Task description:
From the entries below, return every line that includes the word "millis".

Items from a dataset
══════════

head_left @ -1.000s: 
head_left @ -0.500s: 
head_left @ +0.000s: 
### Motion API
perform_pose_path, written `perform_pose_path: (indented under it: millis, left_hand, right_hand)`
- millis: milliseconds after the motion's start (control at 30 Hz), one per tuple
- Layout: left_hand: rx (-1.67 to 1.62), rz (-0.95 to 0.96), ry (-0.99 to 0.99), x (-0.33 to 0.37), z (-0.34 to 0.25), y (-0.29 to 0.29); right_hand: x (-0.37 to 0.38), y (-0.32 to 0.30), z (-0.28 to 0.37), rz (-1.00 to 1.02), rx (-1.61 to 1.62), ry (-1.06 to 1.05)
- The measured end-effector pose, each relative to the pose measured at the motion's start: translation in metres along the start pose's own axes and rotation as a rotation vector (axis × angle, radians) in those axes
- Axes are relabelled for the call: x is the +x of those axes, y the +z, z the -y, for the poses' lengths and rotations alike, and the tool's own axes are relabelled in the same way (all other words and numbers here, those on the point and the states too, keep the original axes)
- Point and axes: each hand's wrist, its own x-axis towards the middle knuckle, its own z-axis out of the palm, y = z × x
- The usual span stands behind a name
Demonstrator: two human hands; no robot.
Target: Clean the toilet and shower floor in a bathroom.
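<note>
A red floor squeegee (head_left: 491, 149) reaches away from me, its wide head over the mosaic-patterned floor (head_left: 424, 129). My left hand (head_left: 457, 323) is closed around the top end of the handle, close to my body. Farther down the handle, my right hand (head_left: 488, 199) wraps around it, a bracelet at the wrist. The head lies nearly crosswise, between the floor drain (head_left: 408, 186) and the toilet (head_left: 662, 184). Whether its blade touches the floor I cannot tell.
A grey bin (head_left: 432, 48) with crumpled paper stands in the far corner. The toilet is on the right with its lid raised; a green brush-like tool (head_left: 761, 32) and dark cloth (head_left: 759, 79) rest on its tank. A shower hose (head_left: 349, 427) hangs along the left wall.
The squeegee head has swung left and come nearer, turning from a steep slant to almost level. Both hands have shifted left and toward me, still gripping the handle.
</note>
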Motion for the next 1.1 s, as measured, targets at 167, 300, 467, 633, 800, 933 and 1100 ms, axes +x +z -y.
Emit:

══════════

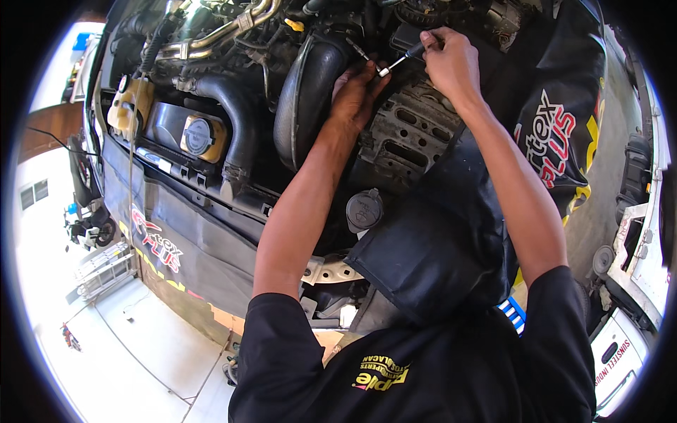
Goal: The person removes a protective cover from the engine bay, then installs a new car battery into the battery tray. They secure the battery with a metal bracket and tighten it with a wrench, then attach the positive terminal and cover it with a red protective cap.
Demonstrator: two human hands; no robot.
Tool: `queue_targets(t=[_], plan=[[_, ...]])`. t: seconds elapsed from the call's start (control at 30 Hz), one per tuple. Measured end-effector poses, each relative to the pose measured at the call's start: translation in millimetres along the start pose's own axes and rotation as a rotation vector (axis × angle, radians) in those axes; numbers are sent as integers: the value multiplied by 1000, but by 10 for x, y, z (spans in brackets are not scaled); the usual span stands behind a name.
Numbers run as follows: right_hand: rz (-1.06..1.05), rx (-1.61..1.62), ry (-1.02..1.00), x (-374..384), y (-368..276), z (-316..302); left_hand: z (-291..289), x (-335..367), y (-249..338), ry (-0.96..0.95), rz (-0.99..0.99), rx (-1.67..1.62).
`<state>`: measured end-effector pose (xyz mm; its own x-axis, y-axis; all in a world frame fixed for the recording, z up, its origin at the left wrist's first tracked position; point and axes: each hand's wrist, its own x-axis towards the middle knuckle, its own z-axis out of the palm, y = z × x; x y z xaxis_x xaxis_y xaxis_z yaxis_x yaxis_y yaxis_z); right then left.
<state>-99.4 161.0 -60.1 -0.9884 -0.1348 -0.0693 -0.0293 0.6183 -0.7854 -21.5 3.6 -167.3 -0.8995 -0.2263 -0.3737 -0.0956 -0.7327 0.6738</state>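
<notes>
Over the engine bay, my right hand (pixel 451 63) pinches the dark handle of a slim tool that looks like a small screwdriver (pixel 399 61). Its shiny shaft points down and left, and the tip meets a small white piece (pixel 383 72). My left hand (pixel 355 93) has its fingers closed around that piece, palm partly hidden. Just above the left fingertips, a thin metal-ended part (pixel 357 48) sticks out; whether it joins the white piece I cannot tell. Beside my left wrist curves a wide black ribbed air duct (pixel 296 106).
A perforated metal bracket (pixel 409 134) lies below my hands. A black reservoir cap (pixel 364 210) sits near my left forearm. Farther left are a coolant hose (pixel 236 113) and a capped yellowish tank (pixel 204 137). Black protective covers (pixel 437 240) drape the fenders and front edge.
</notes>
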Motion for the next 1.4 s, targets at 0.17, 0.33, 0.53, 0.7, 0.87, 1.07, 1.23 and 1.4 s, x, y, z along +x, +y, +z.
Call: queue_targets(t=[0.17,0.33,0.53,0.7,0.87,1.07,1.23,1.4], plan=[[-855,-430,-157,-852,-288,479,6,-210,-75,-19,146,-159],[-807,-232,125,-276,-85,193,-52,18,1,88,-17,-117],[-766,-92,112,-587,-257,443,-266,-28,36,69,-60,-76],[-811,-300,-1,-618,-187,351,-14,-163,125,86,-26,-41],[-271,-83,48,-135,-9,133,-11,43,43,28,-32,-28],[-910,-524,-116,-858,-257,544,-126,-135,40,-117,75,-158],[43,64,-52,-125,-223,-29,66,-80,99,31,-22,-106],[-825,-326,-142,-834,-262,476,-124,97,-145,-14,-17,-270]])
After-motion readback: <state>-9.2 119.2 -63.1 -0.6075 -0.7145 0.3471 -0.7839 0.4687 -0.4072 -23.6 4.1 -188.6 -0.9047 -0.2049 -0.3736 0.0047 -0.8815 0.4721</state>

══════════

Solution to the exercise:
perform_pose_path, written `perform_pose_path: (indented under it: millis, left_hand, right_hand)`
- millis: milliseconds after the motion's start (control at 30 Hz), one per tuple

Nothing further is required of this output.